:: Goal of the exercise ::
Look through the data below for the line with "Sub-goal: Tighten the", and transcribe it exactly together with each line after it up to and including the line with "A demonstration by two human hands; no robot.". Give nothing else.

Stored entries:
--- START ---

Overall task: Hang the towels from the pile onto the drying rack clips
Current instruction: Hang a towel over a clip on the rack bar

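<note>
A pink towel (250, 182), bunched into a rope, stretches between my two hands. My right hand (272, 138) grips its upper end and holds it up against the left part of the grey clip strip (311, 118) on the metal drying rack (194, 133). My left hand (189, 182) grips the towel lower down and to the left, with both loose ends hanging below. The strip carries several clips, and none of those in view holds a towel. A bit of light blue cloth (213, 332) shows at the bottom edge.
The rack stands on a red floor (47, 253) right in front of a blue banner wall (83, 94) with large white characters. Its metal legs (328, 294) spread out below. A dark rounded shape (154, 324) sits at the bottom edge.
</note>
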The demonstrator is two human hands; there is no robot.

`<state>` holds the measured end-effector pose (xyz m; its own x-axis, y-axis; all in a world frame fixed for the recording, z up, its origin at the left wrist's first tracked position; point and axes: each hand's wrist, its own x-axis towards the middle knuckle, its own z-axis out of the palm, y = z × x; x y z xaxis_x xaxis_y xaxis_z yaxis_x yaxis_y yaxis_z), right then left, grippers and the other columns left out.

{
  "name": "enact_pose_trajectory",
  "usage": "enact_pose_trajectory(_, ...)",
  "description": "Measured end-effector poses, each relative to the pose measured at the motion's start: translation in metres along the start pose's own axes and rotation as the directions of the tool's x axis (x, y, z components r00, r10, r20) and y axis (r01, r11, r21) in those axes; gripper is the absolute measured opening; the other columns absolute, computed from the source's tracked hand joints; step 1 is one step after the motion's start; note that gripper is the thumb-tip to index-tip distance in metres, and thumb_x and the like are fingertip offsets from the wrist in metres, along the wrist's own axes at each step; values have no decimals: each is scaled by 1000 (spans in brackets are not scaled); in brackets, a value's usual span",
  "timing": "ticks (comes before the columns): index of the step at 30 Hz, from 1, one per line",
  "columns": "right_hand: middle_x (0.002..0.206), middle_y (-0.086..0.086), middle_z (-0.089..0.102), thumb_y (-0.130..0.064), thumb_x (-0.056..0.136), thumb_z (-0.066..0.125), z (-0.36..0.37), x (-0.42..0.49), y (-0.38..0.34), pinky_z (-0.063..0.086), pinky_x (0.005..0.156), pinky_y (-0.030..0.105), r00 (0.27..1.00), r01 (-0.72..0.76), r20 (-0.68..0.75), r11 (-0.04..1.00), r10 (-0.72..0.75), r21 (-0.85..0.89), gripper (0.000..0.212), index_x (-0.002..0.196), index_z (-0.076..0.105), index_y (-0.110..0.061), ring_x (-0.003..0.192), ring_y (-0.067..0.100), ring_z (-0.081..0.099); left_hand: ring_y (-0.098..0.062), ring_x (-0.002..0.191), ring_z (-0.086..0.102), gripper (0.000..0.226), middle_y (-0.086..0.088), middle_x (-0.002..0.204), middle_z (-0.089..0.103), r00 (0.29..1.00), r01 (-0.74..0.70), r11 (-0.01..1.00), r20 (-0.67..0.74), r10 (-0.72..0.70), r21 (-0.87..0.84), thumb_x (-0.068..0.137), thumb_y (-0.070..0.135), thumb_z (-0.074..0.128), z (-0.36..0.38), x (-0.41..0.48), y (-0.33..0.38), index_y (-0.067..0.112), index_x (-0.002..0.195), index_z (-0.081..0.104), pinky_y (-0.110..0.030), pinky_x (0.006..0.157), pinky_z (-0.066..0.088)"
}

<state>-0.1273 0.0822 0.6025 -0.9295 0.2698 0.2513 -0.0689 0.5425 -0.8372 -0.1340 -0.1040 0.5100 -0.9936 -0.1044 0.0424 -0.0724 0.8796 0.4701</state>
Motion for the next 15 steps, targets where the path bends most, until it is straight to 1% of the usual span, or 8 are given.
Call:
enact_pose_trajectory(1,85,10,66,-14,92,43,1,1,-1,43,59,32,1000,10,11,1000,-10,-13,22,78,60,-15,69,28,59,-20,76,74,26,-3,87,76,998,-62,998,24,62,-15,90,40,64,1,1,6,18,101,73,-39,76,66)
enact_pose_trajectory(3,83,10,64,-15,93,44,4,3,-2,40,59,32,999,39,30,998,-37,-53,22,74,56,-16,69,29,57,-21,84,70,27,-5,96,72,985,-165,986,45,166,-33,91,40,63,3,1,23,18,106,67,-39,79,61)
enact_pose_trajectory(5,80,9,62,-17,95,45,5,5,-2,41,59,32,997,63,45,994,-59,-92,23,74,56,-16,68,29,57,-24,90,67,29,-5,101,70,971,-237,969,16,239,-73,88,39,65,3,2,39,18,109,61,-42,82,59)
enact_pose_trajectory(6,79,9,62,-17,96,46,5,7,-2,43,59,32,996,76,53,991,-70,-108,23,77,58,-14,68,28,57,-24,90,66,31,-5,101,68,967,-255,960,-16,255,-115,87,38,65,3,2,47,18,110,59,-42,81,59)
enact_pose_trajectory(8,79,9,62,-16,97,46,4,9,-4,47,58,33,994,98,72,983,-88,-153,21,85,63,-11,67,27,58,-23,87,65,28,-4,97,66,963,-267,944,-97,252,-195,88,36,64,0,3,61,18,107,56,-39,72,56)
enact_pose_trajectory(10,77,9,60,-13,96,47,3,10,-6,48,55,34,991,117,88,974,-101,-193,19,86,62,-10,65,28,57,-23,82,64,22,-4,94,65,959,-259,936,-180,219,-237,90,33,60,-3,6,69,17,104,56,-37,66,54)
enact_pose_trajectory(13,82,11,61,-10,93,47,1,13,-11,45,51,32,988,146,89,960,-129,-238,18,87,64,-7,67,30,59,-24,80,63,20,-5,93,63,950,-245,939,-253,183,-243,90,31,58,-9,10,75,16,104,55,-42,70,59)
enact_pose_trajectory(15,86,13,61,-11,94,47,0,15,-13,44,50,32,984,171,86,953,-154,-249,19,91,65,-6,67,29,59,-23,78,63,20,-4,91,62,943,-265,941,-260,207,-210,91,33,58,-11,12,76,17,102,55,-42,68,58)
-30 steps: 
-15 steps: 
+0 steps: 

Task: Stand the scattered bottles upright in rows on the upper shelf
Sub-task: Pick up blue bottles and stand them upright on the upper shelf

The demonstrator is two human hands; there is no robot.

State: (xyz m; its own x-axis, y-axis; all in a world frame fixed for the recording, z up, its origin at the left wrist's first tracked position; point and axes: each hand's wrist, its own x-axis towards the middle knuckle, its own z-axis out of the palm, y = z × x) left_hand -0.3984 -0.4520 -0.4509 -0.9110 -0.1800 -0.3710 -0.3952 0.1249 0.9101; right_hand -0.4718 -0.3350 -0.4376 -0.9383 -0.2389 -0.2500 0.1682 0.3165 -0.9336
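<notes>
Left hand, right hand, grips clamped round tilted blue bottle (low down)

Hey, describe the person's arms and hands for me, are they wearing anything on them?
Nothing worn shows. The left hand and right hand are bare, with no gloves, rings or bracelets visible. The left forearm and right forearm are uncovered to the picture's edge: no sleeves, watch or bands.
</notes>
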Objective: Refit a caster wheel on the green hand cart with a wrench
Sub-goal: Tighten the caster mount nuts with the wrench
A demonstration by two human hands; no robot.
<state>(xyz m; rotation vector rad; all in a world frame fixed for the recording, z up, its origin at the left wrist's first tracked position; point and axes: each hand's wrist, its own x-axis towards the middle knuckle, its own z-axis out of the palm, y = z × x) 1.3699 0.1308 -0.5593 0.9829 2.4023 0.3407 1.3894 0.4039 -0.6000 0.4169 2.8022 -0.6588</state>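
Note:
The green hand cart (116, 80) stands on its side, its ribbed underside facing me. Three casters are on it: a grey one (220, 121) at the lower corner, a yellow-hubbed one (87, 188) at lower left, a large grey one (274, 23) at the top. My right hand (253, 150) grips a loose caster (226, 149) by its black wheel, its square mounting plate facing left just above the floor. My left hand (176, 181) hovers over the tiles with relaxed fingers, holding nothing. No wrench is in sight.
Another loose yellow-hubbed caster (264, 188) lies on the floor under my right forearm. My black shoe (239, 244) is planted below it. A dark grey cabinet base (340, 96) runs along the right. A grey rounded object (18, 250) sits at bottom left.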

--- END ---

:: Written answer ::
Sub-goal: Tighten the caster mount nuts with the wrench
A demonstration by two human hands; no robot.

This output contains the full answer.